Beta versions recorded a total of 34 million downloads, according to a Microsoft spokesperson. This would indicate some modicum of popularity for the Microsoft program, which is now competing with other free software offered by PC security providers like Spybot and Lavasoft.
This isn't the only competition that has begun to spring up between Microsoft and other security providers. There is looming controversy over Windows Vista and the access that's been provided to companies like Symantec and McAfee, two of the most prolific PC security providers. They claim Microsoft has not allowed them to explore a "kernel-level security feature" in Vista called PatchGuard.

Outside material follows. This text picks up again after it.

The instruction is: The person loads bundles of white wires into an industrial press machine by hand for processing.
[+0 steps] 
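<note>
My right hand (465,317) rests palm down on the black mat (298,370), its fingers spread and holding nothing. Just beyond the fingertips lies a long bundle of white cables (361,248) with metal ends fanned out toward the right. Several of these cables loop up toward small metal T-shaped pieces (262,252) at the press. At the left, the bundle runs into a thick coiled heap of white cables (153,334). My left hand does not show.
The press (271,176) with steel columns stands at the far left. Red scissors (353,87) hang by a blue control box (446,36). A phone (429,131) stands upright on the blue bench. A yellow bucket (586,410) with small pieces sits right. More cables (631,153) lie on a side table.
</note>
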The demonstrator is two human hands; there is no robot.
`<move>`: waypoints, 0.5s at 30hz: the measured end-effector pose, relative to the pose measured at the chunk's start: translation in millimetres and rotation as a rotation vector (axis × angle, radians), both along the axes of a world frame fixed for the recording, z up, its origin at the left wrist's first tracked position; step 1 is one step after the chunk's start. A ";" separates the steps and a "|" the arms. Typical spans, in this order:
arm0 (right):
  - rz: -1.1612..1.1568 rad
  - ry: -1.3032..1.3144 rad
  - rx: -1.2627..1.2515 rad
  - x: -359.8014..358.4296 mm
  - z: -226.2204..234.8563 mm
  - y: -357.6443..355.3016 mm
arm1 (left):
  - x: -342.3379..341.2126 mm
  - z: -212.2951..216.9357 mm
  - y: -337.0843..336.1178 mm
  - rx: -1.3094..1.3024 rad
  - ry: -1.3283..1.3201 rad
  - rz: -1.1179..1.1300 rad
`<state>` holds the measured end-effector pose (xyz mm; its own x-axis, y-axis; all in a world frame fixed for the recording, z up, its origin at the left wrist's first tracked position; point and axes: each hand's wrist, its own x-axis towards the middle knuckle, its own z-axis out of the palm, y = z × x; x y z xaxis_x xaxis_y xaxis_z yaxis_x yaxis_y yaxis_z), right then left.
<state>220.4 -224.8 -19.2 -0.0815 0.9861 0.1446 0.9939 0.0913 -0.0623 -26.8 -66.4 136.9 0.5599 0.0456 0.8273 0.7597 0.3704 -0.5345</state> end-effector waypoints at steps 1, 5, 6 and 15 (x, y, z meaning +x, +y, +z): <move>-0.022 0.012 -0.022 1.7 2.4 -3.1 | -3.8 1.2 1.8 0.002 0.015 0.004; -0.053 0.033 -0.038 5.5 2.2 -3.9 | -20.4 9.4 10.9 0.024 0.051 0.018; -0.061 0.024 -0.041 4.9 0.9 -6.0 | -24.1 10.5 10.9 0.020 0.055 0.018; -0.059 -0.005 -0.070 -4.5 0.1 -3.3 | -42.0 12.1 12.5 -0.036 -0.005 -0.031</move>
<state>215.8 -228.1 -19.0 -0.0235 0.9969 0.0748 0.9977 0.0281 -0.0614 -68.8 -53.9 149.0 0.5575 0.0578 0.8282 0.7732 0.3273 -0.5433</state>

"For an innovative security risk management vendor like McAfee, that offers its customers comprehensive security protection, full and unfettered access to the kernel is vital if we are to protect users," McAfee said.
Microsoft security expert Sandi Hardmeier is less than sympathetic, however. "If McAfee and Symantec did a little more coding and a little less complaining, they might get somewhere," she said in one of her blog entries.
Microsoft is planning to offer its own comprehensive security solution for the upcoming Vista platform, which is due to launch in the early part of next year.